Lo explico latamente en un libro reciente, pero es pertinente reiterarlo por lo que afirmaré a continuación. Voté apruebo en septiembre. Lo hice a pesar de haber sido crítico de la deriva que siguió la Convención: su manía identitaria, su desmesura, su desprecio por los entendimientos, su insensibilidad a lo que estaba pasando en Chile y el mundo. Estuve entre los que imploramos modestia para componer un acuerdo amplio que garantizara una clara mayoría en el plebiscito de salida. La respuesta que recibimos fue siempre la misma: que carecíamos de autoridad, que no entendíamos la dinámica interna, que ya se arreglaría. Con todo, como dije, voté apruebo. Lo hice pensando que la propuesta encaraba los temas emergentes que mueven a los jóvenes, que sus excesos podían ser corregidos en el Congreso, y que el rechazo nos conduciría a un túnel sin salida. No dispongo de un contrafactual, excepto para lo último: a diferencia de lo que pensaba, el mundo político sí fue capaz de reencauzar exitosamente el proceso constitucional. “¿Te arrepientes?”, me preguntan a menudo: no; en democracia la derrota no es una afrenta, porque ella dispone de los mecanismos para corregir los errores.
Dicho lo anterior, estimo necesario volver a la responsabilidad de quienes ejercieron el control de la pasada Convención en desatar la resaca conservadora que entregó al Partido Republicano la llave maestra de la nueva Constitución, que tiene a JAK a las puertas de La Moneda, y que dejó a punto de zozobrar al proyecto político de toda una generación.
Las corrientes en cuestión decidieron llevar la batalla política al campo cultural. Como contaban con una holgada mayoría en el órgano constituyente, creyeron que podían imponer su agenda desde arriba, desde la Constitución, y ahorrarse la construcción paciente de una nueva hegemonía en la sociedad. Feminismo, regionalismo, ecologismo, pueblos indígenas, identidades sexuales: son todas causas valiosas pero que no se pueden imponer a rajatabla, pues su respaldo social es parcial y sutil. Pasó entonces lo que tenía que pasar: aguijoneada por el proyecto de la Convención, e incentivada por el voto obligatorio, se despertó una criatura que permanecía en estado de hibernación, resignada a la idea de que su lugar en la historia ya había caducado. El Chile tradicional, ese de personas mayores, de gente de fe, de hombres que se sienten desplazados, de regiones, tomó nueva vida y se encauzó en la ola conservadora que arrasó el 4-S y el 7-M enarbolando las banderas del orden, la familia, la religiosidad y el patriotismo.

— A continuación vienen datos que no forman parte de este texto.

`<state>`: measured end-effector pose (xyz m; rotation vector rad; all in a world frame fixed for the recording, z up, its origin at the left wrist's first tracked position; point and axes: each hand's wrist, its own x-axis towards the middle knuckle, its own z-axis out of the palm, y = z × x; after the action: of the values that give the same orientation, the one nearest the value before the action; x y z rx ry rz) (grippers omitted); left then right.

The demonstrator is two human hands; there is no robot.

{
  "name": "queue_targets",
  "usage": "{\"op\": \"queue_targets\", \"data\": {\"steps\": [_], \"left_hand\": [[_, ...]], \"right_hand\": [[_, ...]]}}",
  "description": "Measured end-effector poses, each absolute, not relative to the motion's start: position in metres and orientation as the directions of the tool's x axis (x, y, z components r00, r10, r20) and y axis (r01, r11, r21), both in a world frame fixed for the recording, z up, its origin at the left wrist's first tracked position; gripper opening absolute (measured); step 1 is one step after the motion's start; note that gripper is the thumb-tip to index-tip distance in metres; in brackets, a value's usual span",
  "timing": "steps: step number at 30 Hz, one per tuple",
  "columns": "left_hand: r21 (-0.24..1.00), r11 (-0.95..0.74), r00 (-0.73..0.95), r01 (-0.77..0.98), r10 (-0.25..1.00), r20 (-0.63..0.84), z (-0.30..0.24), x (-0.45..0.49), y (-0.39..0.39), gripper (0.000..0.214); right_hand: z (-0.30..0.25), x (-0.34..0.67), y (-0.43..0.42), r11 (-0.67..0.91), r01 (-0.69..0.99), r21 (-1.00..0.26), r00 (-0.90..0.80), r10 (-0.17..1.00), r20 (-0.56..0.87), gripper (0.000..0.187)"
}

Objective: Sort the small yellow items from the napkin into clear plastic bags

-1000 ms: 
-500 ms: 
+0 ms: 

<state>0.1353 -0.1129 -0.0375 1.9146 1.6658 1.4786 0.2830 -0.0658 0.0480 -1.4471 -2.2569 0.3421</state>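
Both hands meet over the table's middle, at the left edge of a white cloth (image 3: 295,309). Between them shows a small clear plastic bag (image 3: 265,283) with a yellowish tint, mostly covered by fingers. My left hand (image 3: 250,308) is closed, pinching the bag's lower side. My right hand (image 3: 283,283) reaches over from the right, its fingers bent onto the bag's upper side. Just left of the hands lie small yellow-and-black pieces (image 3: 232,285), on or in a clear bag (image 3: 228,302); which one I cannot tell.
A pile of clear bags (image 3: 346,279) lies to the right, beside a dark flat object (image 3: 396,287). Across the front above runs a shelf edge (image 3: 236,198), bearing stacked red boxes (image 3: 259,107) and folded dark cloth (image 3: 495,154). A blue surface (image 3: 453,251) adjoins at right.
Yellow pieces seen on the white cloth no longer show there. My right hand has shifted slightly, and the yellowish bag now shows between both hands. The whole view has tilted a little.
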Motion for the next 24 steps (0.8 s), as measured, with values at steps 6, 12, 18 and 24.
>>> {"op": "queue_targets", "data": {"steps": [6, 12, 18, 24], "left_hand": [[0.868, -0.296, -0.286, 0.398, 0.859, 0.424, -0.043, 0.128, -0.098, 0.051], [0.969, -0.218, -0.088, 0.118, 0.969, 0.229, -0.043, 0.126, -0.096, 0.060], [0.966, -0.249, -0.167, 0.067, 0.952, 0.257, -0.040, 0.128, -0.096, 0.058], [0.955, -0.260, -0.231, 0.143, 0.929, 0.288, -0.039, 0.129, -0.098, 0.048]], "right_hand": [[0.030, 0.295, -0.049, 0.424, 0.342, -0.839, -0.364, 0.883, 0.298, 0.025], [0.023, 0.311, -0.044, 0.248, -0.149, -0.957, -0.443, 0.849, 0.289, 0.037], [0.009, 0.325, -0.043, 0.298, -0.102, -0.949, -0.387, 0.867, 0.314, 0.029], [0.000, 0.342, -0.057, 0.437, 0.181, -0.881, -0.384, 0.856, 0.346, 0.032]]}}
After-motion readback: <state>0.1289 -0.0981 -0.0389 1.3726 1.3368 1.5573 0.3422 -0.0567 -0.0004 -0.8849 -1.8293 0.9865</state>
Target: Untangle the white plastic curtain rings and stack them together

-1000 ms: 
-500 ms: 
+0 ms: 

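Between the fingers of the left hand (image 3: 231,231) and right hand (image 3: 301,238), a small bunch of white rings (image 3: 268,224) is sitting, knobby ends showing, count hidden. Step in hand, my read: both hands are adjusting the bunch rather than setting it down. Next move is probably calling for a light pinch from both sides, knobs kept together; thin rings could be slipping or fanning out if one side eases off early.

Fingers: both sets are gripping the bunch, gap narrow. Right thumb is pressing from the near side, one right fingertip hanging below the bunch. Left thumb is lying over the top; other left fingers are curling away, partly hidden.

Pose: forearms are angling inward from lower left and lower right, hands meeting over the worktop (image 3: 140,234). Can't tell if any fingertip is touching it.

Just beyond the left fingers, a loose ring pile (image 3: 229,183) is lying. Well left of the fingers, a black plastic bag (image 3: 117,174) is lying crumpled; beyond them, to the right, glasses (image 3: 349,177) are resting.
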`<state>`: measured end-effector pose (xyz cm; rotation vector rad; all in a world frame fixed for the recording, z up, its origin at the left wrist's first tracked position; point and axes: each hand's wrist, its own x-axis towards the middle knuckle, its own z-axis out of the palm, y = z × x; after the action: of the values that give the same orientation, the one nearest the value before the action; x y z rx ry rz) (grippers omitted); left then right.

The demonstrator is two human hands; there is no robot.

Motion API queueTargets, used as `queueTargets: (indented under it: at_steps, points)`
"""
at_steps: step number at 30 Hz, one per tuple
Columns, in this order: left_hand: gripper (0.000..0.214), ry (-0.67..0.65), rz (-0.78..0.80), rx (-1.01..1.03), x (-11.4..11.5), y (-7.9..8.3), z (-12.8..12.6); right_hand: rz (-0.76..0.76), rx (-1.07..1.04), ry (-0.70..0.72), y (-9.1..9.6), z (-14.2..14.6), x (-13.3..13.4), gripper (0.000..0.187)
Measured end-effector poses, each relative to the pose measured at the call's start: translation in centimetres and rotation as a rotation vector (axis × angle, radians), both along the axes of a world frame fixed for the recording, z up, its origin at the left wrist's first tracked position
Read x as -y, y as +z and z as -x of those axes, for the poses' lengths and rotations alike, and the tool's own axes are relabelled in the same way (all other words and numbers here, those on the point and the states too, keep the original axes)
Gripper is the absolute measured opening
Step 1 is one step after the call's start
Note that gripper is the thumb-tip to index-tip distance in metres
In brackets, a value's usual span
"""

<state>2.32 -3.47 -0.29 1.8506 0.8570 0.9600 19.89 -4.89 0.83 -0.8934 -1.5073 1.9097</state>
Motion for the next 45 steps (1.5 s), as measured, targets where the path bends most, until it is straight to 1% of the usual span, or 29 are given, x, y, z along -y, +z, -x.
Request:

En otras palabras, las fuerzas progresistas, embrujadas por la izquierda identitaria, sus intelectuales, sus activistas y sus redes sociales, decidieron jugarse el todo o nada en la batalla cultural. La ganaron en la Convención, pero la perdieron categóricamente en la sociedad. Les pasó como a Napoleón, que fue a Waterloo para consolidar su poder, pero fue derrotado dando paso a la liquidación del ímpetu revolucionario, a la restauración de la monarquía y a su exilio. O como a Pinochet, que se impuso como el candidato de la junta militar para ser vencido luego en el plebiscito por una ciudadanía que estaba madura para un cambio, y terminar como terminó: como un peso para sus propios partidarios.
No se trata de cuestionar a quienes llevaron sus demandas específicas a la escena institucional sin reparar en que estaban engendrando una poderosa reacción en sentido opuesto, como ha sucedido dramáticamente con la causa indígena. Lo que ha de ser condenado es el comportamiento, tanto dentro como fuera de la Convención, de las corrientes de izquierda, la nueva y la histórica. En lugar de poner freno al maximalismo que llevó a su derrota, se contentaron con palabras de buena crianza o actuaron tímida y tardíamente. Ellas son las que tienen a cargo el gobierno de Chile. No pueden olvidar la lección.